**WHAT NEEDS TO BE DONE**
Print out every line of the material exactly. Include no pictures.

**PROVIDED DATA**

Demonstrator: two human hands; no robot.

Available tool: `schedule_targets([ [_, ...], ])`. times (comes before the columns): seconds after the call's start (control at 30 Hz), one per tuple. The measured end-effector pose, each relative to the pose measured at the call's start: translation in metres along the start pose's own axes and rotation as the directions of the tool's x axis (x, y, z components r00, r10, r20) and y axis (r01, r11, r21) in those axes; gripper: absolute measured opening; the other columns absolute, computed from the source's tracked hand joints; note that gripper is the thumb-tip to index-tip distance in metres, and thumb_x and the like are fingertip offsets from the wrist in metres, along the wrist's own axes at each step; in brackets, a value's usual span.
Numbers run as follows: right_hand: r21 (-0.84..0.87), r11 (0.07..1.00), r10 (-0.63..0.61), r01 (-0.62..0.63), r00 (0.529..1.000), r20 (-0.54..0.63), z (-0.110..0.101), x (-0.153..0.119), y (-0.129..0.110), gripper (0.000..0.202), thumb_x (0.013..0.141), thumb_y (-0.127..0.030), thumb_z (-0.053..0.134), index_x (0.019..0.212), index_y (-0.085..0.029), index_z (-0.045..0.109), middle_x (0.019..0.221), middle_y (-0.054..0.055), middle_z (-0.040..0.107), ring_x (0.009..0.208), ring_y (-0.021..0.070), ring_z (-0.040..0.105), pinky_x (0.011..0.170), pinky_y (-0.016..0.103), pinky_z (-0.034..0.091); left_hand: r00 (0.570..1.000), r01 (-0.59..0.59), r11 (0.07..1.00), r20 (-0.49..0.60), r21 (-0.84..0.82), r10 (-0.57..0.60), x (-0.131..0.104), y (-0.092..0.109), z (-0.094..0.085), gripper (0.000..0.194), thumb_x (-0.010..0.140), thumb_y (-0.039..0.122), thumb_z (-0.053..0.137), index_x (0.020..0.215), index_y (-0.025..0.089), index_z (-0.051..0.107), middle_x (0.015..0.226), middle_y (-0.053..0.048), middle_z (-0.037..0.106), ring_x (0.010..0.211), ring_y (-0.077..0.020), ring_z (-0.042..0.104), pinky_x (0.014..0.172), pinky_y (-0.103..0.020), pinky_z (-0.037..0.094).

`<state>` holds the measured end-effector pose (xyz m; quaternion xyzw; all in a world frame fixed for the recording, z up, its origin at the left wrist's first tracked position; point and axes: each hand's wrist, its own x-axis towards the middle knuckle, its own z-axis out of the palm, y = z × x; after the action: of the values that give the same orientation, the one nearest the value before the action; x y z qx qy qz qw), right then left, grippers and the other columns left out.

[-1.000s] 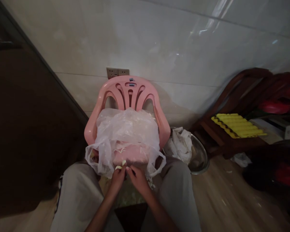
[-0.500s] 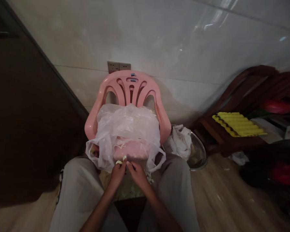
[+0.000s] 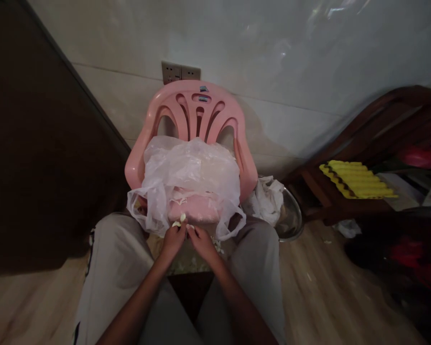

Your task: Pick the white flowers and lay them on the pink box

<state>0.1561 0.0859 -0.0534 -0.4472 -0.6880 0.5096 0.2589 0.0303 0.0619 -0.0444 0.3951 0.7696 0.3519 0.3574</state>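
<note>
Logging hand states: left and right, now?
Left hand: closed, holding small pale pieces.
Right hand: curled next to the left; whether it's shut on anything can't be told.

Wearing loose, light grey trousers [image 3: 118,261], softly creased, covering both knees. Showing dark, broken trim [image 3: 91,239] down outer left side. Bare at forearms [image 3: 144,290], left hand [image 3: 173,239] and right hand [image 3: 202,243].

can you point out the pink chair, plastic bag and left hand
Pink chair [image 3: 181,87]: head view, top of the backrest.
Plastic bag [image 3: 190,165]: head view, upper middle of the bag.
Left hand [image 3: 173,239]: head view, back of the hand.
</note>
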Motion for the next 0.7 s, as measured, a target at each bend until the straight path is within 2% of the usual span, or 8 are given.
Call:
schedule_targets([
  [0.17, 0.01, 1.0, -0.02, 0.02, 1.0, -0.007, 0.0018, 0.0008, 0.0016, 0.045, 0.097, -0.05, 0.041, 0.081, -0.018, 0.067, 0.071, 0.001, 0.063, 0.068, 0.0149, 0.054, 0.065, 0.025, 0.04, 1.0, 0.004, 0.999, 0.007, -0.054, -0.003, -0.0006, -0.002, 0.0004, 0.048, 0.087, 0.055, 0.042, 0.056, 0.021, 0.055, 0.056, -0.005, 0.06, 0.061, -0.0217, 0.059, 0.059, -0.029, 0.036],
  [0.3, 0.001, 1.0, -0.013, 0.013, 1.0, -0.017, 0.0021, 0.0002, 0.0004, 0.041, 0.098, -0.048, 0.042, 0.084, -0.018, 0.066, 0.073, 0.0, 0.064, 0.067, 0.0142, 0.054, 0.066, 0.025, 0.041, 0.999, 0.045, 0.993, 0.026, -0.113, -0.042, 0.0009, -0.0063, 0.0018, 0.045, 0.086, 0.057, 0.046, 0.062, 0.021, 0.058, 0.058, -0.005, 0.062, 0.062, -0.0224, 0.061, 0.06, -0.029, 0.04],
  [0.7, -0.027, 0.999, -0.028, 0.026, 0.998, -0.054, 0.0025, 0.0006, 0.0002, 0.036, 0.097, -0.047, 0.043, 0.079, -0.02, 0.061, 0.069, -0.001, 0.061, 0.066, 0.0144, 0.054, 0.062, 0.025, 0.038, 0.999, 0.044, 0.998, 0.017, -0.055, -0.043, 0.0019, -0.0091, 0.0025, 0.044, 0.085, 0.057, 0.042, 0.062, 0.022, 0.055, 0.057, -0.005, 0.059, 0.061, -0.0236, 0.062, 0.059, -0.03, 0.04],
])
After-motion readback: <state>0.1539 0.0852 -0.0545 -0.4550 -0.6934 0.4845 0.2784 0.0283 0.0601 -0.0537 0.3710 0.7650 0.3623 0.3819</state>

**COMPLETED EXERCISE**
Demonstrator: two human hands; no robot.

Available tool: `schedule_targets([ [_, ...], ])`. times (comes before the columns): seconds after the call's start (control at 30 Hz), one per tuple. The measured end-effector pose, each relative to the pose measured at the call's start: translation in metres along the start pose's own axes and rotation as the directions of the tool's x axis (x, y, z components r00, r10, r20) and y axis (r01, r11, r21) in those axes; gripper: absolute measured opening; the other columns absolute, computed from the source's tracked hand joints; note that gripper is the thumb-tip to index-tip distance in metres, and thumb_x and the like are fingertip offsets from the wrist in metres, along the wrist's own axes at each step; in brackets, a value's usual span.
Numbers run as follows: right_hand: r21 (-0.84..0.87), r11 (0.07..1.00), r10 (-0.63..0.61), r01 (-0.62..0.63), r00 (0.529..1.000), r20 (-0.54..0.63), z (-0.110..0.101), x (-0.153..0.119), y (-0.129..0.110), gripper (0.000..0.202), thumb_x (0.013..0.141), thumb_y (-0.127..0.030), thumb_z (-0.053..0.134), index_x (0.019..0.212), index_y (-0.085..0.029), index_z (-0.045..0.109), middle_x (0.019..0.221), middle_y (-0.054..0.055), middle_z (-0.040..0.107), ring_x (0.009..0.208), ring_y (-0.021..0.070), ring_z (-0.040..0.105), pinky_x (0.011..0.170), pinky_y (-0.016..0.103), pinky_z (-0.034..0.091); left_hand: r00 (0.570..1.000), r01 (-0.59..0.59), r11 (0.07..1.00), r20 (-0.49..0.60), r21 (-0.84..0.82), r10 (-0.57..0.60), x (-0.131..0.104), y (-0.092..0.109), z (-0.094..0.085), gripper (0.000..0.194), thumb_x (-0.010..0.140), thumb_y (-0.039..0.122), thumb_z (-0.053..0.137), index_x (0.020..0.215), index_y (-0.025..0.089), index_z (-0.051..0.107), middle_x (0.015..0.226), middle_y (-0.053..0.048), middle_z (-0.037..0.106), ring_x (0.010..0.211), ring_y (-0.077..0.020), ring_z (-0.042..0.104), pinky_x (0.014..0.172), pinky_y (-0.103..0.020), pinky_z (-0.037..0.094).

`<state>` holds the measured end-effector pose (xyz m; quaternion xyzw; all in a world frame fixed for the recording, z up, its origin at the left wrist's first tracked position; point and axes: each hand's wrist, its own x-axis towards the middle knuckle, its own z-axis out of the palm, y = z × x; after the action: of the values that give the same orientation, the one nearest the value before the action; x y z qx qy qz qw), right then left, grippers and the other columns left out.

[-1.000s] 
[-0.500s] 
[+0.000s] 

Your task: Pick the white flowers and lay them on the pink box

<state>0.1561 0.0859 -0.0534 -0.4472 -0.6880 0.5096 0.2589 0.0303 0.0619 -0.0444 0.3951 0.7696 0.3519 0.3574</state>
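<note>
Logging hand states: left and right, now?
Left hand: closed, holding small pale pieces.
Right hand: curled next to the left; whether it's shut on anything can't be told.

Wearing loose, light grey trousers [image 3: 118,261], softly creased, covering both knees. Showing dark, broken trim [image 3: 91,239] down outer left side. Bare at forearms [image 3: 144,290], left hand [image 3: 173,239] and right hand [image 3: 202,243].

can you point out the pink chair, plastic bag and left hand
Pink chair [image 3: 181,87]: head view, top of the backrest.
Plastic bag [image 3: 190,165]: head view, upper middle of the bag.
Left hand [image 3: 173,239]: head view, back of the hand.
</note>
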Motion for the next 0.7 s, as measured, a target at each bend until the straight path is within 2% of the usual span, or 8 are given.
Call:
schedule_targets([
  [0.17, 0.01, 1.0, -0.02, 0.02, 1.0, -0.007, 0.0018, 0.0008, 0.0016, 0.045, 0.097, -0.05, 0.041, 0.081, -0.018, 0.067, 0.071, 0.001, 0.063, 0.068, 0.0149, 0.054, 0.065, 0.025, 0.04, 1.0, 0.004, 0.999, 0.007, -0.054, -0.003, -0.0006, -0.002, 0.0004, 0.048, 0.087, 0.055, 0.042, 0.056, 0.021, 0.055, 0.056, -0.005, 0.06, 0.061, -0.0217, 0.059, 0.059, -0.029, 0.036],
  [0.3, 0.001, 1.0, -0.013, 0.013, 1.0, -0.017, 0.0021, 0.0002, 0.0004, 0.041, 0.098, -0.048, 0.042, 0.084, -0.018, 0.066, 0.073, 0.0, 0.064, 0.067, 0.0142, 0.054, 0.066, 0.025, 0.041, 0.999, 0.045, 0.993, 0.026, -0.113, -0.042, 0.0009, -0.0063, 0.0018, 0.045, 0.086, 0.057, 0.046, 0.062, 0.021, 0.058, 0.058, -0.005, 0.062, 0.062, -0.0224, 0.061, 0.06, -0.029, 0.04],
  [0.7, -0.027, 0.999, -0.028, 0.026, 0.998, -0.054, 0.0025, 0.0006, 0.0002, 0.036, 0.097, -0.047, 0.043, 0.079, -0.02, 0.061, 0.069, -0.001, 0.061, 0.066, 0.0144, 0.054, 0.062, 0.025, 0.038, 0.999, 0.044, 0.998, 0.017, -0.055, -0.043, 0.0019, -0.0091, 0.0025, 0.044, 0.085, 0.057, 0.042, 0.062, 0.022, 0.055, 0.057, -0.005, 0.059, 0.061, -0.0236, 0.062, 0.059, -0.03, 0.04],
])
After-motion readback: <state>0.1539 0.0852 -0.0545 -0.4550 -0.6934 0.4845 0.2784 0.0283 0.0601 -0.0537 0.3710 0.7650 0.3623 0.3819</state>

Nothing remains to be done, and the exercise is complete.